_Task item_
Output the entries that follow, word for word.
○ ○ ○ ○ ○
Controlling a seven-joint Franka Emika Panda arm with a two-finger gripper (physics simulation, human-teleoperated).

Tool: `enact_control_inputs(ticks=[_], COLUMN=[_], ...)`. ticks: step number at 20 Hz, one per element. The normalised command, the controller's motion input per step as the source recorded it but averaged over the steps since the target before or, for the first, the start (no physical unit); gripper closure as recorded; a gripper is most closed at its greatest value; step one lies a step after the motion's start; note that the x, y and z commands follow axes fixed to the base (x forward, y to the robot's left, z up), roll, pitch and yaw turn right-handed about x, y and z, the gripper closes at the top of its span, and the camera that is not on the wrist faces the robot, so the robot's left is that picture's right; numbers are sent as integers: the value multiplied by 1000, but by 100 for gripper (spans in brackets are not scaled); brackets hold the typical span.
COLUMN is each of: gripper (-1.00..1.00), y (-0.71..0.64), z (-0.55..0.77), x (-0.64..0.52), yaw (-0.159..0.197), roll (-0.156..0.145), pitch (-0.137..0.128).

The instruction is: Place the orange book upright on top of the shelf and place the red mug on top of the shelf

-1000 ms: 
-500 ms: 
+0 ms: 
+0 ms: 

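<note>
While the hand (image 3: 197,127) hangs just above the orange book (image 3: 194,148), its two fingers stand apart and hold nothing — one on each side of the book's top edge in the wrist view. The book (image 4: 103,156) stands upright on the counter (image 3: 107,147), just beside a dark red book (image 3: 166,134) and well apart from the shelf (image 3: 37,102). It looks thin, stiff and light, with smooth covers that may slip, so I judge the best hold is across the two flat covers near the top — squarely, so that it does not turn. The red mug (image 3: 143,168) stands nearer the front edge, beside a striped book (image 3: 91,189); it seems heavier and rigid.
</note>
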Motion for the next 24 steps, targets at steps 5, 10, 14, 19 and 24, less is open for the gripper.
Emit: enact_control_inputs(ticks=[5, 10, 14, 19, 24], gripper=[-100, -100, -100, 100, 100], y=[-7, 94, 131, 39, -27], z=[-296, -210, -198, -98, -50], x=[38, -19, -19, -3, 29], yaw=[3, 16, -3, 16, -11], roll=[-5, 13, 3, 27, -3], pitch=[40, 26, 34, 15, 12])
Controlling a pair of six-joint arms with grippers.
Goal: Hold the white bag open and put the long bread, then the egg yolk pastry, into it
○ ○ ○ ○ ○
_Your response_
Controlling a seven-joint Franka Emika Panda arm with a two-finger gripper (physics simulation, human-teleoperated).

Tool: `enact_control_inputs(ticks=[_], COLUMN=[_], ...)`. ticks: step number at 20 Hz, one per element. The normalised command, the controller's motion input per step as the source recorded it but averaged over the steps since the target before or, for the first, the start (no physical unit); gripper closure as recorded; a gripper is most closed at its greatest value; step one lies a step after the motion's start; note that the x, y and z commands follow axes fixed to the base (x forward, y to the robot's left, z up), roll, pitch and yaw turn right-handed about x, y and z, the gripper closes at the top of its span, and the camera that is not on the wrist faces the robot, so the robot's left is that picture's right; numbers are sent as integers: the value multiplied by 1000, but by 100 for gripper (spans in brackets are not scaled); brackets hold the typical span.
COLUMN is each of: gripper (-1.00..1.00), y (-0.71..0.64), z (-0.55..0.77), x (-0.64..0.52), yaw (-0.159..0.197), roll (-0.156..0.145), pitch (-0.137..0.128).

The instruction is: Place the orange book upright on top of the shelf and place the red mug on top of the shelf

-1000 ms: 
-500 ms: 
+0 ms: 
+0 ms: 

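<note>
While the hand (image 3: 197,127) hangs just above the orange book (image 3: 194,148), its two fingers stand apart and hold nothing — one on each side of the book's top edge in the wrist view. The book (image 4: 103,156) stands upright on the counter (image 3: 107,147), just beside a dark red book (image 3: 166,134) and well apart from the shelf (image 3: 37,102). It looks thin, stiff and light, with smooth covers that may slip, so I judge the best hold is across the two flat covers near the top — squarely, so that it does not turn. The red mug (image 3: 143,168) stands nearer the front edge, beside a striped book (image 3: 91,189); it seems heavier and rigid.
</note>
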Motion for the next 24 steps, targets at steps 5, 10, 14, 19 and 24, less is open for the gripper.
Emit: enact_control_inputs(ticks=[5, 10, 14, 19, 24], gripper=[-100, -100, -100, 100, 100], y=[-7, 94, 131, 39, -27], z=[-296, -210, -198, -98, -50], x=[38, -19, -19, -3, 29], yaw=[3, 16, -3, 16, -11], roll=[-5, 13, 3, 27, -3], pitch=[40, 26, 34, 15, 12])
Controlling a pair of six-joint arms with grippers.
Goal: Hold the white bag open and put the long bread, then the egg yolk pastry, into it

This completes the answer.